Thanks to your rather annoying nose-thumbing, I know a lot more about this than I did earlier. The IEEE Spectrum article speculates that a “kill switch” was introduced into the software controlling the radar which Israel could activate at will when it was ready to bomb the reactor. So Israel, if this account is correct, somehow introduced an altered chip into the electronics of the radar system in the fabrication stage of it construction. This could’ve happened through an Israeli component in the electronics or the substitution of a component manufactured by any other supplier whose components went into the finished product. It’s not quite the same as a worm, but the principle is roughly the same as you introduce as flaw into a system which destroys it. Still it’s cyberwarfare any way you look at it.
And on doing further research it appears you may want to further condition your claim since it does appear there was some sort of “computer to computer” penetration:
Whether this involved a worm or other form of sabotage in order to gain access to the Syrian system is hard to know. But it looks like you’re wrong again. Too bad for you, after all you’re such an expert aren’t you?
Note that these alleged computer-to-computer penetrations do not target air defense radars, which remain functional (but may be later “conventionally” jammed or indeed bombed). Rather, the command & control networks which coordinate any air-defense campaign are the targets of these efforts.
The only thing accurate in any newspaper is the date. and even that they get wrong on occasions.
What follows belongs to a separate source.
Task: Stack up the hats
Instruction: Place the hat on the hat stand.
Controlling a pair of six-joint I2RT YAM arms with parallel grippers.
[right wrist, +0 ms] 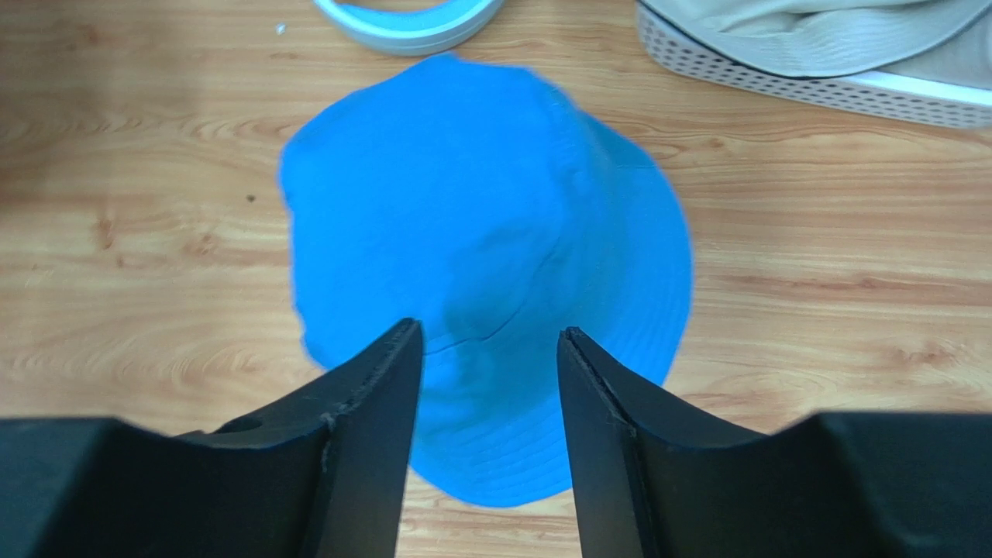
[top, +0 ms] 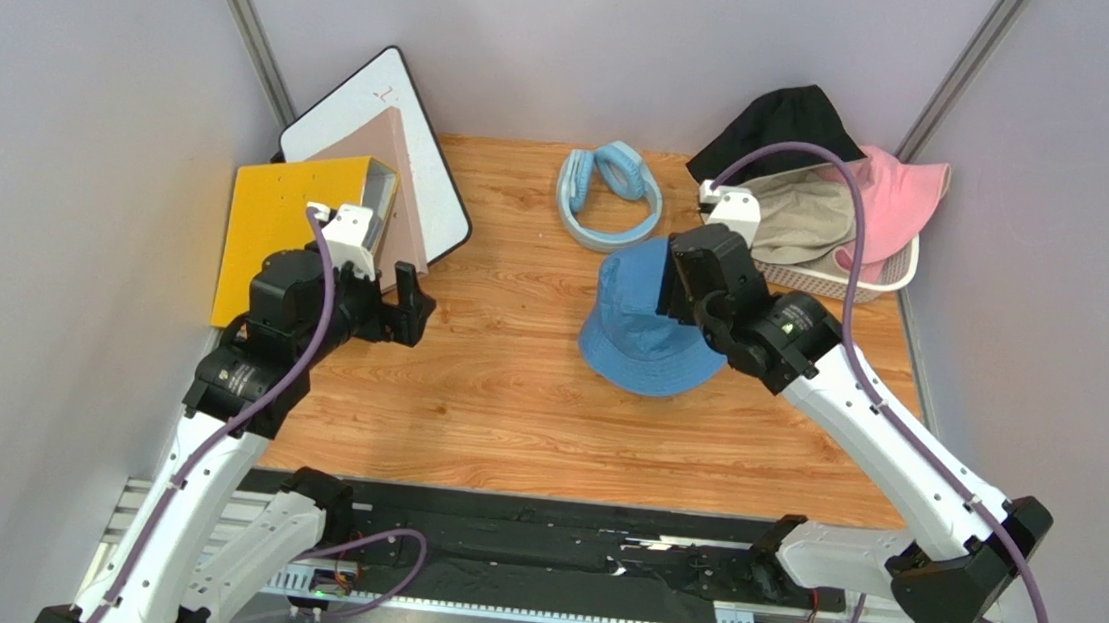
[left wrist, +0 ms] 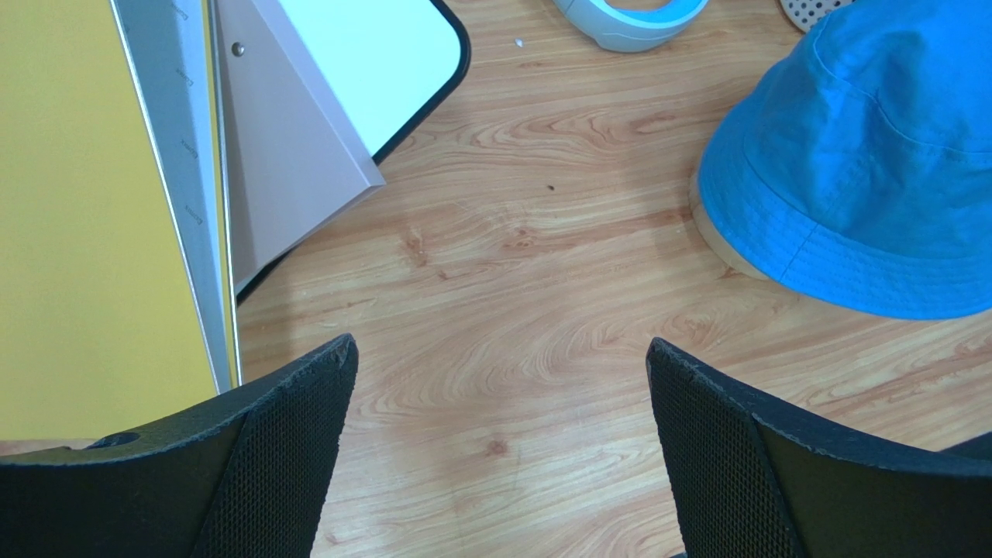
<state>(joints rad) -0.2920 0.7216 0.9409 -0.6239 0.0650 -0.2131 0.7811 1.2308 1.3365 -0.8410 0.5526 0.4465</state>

if i were you i would provide my findings to the KGB or whatever that organization is called today, after all a kill switch at the hardware level is a breech of security on the
you should read more then an article in aviation week to get some understanding on what you are trying to write.
there are ways to “kill” a radar for the time required by the precision bomb that was launched, none of them involved a kill switch or computer hacking, that’s malarkey.
Gee, somehow I trust the writers of IEEE Spectrum to have more credibility than you. You’re too lazy even to follow the links to discover that the kill switch theory isn’t in Aviation Week. You’re lame. And talk about malarkey, you practically invented it.